The FDA’s statutory delegation of authority from Congress relates to drug “safety and efficacy,” allowing the FDA to act as a gatekeeper against unsafe drugs. But the FDA’s power to outlaw unsafe drugs does not necessarily mean that a state cannot regulate a drug more harshly than the FDA. There is no evidence that Congress ever intended to give the FDA any power to block a state’s ability to restrict medication-induced abortion.
In any event, state laws against chemical abortion do not infringe on the FDA’s legal turf (drug “safety and efficacy”) since they are based on a state’s decision to ban certain conduct, namely abortion, irrespective of whether the abortion drug is safe for the pregnant woman or efficacious to destroy the preborn baby.
Court precedents
The Supreme Court in the 2009 case of Wyeth v. Levine held that a state could impose legal restrictions beyond what the FDA required in the form of stronger side-effect label warnings.
The Court emphasized that the historic police powers of the states are not superseded by federal law in the absence of a “clear and manifest” congressional purpose, particularly in traditional health and safety areas dominated by the states.
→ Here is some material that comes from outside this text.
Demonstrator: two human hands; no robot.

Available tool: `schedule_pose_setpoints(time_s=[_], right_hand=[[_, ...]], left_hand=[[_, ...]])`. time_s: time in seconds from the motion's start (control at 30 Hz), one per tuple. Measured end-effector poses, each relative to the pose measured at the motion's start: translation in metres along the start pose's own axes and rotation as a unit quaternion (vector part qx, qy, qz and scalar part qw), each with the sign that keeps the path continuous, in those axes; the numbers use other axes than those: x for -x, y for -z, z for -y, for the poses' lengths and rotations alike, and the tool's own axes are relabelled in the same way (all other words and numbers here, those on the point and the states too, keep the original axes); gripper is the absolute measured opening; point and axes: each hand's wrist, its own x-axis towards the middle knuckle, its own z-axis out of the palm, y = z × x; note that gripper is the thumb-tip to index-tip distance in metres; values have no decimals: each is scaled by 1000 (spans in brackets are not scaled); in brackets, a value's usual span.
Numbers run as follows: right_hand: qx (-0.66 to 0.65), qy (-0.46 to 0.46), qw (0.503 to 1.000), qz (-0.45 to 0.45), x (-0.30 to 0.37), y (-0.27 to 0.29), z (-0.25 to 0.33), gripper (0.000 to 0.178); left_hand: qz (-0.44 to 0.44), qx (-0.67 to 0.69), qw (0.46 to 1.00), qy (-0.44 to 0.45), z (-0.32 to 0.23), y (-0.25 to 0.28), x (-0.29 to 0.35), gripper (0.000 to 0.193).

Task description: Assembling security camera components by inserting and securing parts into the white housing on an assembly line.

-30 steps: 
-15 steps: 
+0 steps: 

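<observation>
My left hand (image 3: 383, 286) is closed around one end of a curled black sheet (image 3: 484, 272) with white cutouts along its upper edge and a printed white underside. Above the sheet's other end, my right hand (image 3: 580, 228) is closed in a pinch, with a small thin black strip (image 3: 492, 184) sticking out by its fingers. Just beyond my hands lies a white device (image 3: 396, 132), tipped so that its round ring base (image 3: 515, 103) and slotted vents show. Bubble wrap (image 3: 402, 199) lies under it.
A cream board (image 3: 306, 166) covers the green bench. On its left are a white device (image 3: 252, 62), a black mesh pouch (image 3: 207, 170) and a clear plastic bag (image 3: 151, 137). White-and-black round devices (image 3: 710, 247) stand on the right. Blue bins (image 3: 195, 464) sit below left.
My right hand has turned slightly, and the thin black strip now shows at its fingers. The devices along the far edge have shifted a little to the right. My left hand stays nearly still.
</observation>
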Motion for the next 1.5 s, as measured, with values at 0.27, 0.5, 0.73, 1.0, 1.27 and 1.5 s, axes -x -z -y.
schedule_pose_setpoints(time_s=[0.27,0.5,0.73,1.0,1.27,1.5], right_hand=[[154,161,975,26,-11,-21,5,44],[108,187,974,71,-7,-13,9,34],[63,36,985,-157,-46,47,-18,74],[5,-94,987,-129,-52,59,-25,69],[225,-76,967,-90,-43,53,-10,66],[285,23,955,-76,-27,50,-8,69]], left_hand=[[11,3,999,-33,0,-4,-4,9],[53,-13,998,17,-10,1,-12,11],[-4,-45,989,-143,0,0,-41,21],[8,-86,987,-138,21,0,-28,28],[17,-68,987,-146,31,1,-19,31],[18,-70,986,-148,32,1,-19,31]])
More recently, in 2014, a Court in Massachusetts held in the case of Zogenix v. Patrick that the state could not to ban a controversial but FDA-approved opioid. However, that was just a District Court case not reviewed by the Supreme Court.
It is unclear what the next step will be, whether legal action by the federal government or the drug companies. There is a pending lawsuit filed in 2020 by the company GenBioPro, maker of a generic version of the drug mifepristone, contesting Mississippi restrictions against chemical abortion that predated the overturn of Roe v. Wade. With Roe now gone, that lawsuit will be focusing on the FDA’s approval of the abortion drug versus the Mississippi anti-abortion law now approved by the Supreme Court.
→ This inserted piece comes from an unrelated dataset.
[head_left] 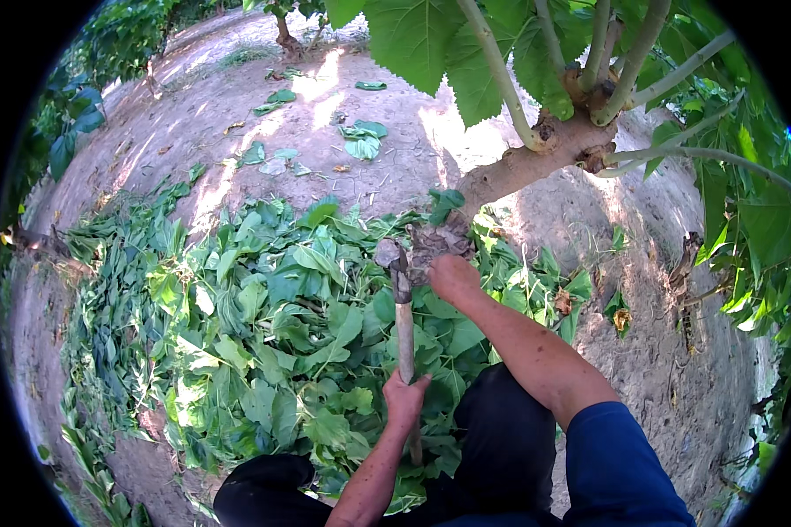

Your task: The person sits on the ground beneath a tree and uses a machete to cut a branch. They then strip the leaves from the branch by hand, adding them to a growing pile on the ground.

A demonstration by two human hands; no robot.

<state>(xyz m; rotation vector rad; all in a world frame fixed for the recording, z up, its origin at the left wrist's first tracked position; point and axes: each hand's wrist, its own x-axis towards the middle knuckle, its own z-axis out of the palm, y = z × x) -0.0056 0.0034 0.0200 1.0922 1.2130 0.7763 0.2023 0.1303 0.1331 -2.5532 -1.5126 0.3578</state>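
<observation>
My left hand (405,397) is wrapped round the pale wooden handle of a hand tool (404,338). Its dark metal head points away from me, toward the base of the trunk; the head's exact shape is hard to make out. Close to the right of the head, my right hand (453,279) is closed against a rough, crumpled brown mass (439,244) at the foot of the leaning tree trunk (510,176). My right fingertips are mostly hidden there. A thick heap of cut green leaves (299,325) spreads beneath both hands and off to the left.
Leafy branches (642,53) rise from the knobby trunk top at the upper right. Dry bare soil (272,167) with a few loose leaves (363,139) stretches beyond the heap. Another small trunk (287,39) stands at the back. My dark-trousered knees (505,430) are close below my hands.
</observation>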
Resolution of these issue may be influenced by recent Supreme Court’s decisions limiting the power of unelected federal agencies to enforce regulations affecting major policy questions that should be addressed instead by our representatives in Congress.
These cases include the Court’s January 2022 decision invalidating the employer Covid vaccine mandate from the Occupational Safety and Health Administration (OSHA) and the Court’s decision in West Virginia v. EPA blocking regulations imposed by the Environmental Protection Agency (EPA).
The Supreme Court in West Virginia v. EPA blocked a series of EPA regulations based on a legal principle known as the “major questions doctrine.” Federal agencies need explicit authorization from Congress, not just general “implied” powers, in order to make policy decisions affecting matters of “vast economic and political significance.” This principle may apply to the FDA and abortion drugs since the FDA has no explicit authorization from Congress to preempt state restrictions on abortion drugs, and it is hard to imagine any more “major question” than abortion.
Just the beginning
Of course, no matter how the law develops, there will always be practical problems in restricting abortion and abortion drugs. Some women from anti-abortion states may travel to other states for their abortions, and abortion drugs may be smuggled into a state or received by mail from vendors willing to sell an illegal product.
Unfortunately, there is simply no magical solution to an abortion problem that has developed over many years of bad education, bad laws, and a general decline in morality and religious faith. The best we can do is start from where we are, working toward a culture of life that values each and every human person.